Ob alle anderen Babys aus dem Nordsaarland ab sofort in Neunkirchen zur Welt kommen, ist ungewiss. Hebamme Caroline Theobald jedenfalls hat Zweifel.

"Es gab Frauen, die schon sofort gesagt haben, wir gehen woanders hin. Unser Einzugsgebiet ging bis Birkenfeld, bis Nonnweiler, die sind schneller in Idar-Oberstein. Oder auch aus Freisen ist man viel schneller in Landstuhl zum Beispiel."

Fachkräftemangel auch in der Geburtshilfe

Der ärztliche Direktor Ernst Konrad ist für Neunkirchen und St. Wendel zuständig. Er sieht den Grund für die Schließung der Geburtshilfe im Fachkräftemangel, aber auch in der Krankenhausreform des Bundesgesundheitsministers. Sie zwinge die Kliniken sich stärker zu spezialisieren und nicht mehr alles anzubieten.

"Es ist einfach nicht mehr möglich in Deutschland überall eine Geburtshilfe zu betreiben, weil einmal das Personal fehlt, das haben wir in Merzig gesehen, und weil auch die finanziellen Rahmenbedingungen nicht da sind. Und das wird in anderen Bereichen noch viel schlimmer werden."

Ministerium spricht von hausgemachten Problemen

Unterstützer der von der Bundesregierung geplanten Krankenhausreform wiederum sehen die Träger in der Verantwortung. Auch der saarländische Gesundheitsminister Magnus Jung (SPD) verteidigt die Reformpläne. Er sagt, zumindest der Personalmangel sei zum Teil hausgemacht.

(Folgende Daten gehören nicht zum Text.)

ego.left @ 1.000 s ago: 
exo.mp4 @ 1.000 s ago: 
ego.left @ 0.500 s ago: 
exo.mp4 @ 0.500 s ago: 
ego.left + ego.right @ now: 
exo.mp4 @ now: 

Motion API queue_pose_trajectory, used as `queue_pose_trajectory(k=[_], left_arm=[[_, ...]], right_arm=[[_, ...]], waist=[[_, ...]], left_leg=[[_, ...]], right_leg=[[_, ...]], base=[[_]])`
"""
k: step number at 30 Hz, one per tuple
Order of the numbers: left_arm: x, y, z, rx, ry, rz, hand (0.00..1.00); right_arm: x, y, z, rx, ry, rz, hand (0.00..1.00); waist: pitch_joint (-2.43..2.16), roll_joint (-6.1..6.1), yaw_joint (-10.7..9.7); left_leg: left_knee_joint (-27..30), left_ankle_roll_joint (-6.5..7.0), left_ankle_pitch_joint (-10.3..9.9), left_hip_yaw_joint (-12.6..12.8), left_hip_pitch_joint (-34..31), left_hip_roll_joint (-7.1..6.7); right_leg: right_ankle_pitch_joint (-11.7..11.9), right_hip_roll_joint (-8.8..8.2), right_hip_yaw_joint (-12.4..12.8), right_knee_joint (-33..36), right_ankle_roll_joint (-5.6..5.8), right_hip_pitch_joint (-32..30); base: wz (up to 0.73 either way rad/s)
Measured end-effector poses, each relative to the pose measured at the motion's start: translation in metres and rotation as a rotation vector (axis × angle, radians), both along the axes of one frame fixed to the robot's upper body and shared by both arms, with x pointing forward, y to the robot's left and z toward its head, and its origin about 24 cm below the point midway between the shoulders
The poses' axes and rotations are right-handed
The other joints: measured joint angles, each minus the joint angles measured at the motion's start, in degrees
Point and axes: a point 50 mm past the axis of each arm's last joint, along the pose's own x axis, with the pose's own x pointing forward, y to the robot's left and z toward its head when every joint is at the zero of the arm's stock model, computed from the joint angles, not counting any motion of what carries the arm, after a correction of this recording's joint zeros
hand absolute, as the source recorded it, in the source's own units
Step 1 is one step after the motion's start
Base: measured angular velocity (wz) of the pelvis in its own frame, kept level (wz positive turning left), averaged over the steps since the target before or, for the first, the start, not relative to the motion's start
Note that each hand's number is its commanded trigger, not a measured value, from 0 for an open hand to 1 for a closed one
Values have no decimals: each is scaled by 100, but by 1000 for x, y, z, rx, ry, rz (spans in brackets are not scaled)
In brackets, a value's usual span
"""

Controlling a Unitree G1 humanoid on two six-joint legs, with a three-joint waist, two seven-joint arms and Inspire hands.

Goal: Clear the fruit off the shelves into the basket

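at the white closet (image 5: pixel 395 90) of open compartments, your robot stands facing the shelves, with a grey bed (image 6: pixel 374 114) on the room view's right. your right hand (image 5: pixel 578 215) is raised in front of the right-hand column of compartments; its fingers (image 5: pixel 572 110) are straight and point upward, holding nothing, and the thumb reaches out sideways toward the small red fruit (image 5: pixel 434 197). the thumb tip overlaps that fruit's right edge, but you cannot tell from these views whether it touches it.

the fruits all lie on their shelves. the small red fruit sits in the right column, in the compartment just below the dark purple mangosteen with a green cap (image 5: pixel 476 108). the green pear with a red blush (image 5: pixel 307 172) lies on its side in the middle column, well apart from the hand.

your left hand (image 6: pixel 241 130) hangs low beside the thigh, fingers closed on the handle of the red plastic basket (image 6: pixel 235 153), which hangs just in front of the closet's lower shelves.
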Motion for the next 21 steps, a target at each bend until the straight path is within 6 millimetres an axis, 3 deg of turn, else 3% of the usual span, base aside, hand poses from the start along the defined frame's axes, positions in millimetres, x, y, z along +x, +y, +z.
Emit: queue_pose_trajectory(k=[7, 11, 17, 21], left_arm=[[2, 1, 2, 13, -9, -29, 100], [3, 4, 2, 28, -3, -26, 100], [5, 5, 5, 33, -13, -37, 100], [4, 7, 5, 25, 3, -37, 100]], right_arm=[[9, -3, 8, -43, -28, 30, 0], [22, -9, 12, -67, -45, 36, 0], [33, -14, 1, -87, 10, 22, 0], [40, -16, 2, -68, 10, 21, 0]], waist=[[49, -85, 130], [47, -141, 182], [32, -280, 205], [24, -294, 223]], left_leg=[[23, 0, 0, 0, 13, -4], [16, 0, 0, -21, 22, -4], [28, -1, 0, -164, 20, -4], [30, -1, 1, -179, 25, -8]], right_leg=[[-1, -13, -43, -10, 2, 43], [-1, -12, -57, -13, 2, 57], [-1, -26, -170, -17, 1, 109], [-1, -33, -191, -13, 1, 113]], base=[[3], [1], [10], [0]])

"Ärztinnen und Ärzte, die in der Gynäkologie arbeiten, wollen in der Regel nicht nur Geburtshilfe machen, sondern auch andere gynäkologische Behandlungen durchführen. Nun hat der Träger vor drei Jahren einen Teil genau dieser Behandlungen vom Standort St. Wendel wegverlagert, hat ihn also selbst unattraktiver gemacht."

Zukünftig vielleicht mehr Hausgeburten?

Und Katharina Laub-Knapp? Sie ist noch unschlüssig, wo sie hingeht, sollte sie ein zweites Kind bekommen. "Das weiß ich noch nicht. Vielleicht wird’s eine Hausgeburt."

Über dieses Thema hat auch die Sendung Wir im Saarland im SR Fernsehen am 27.11.2024 berichtet.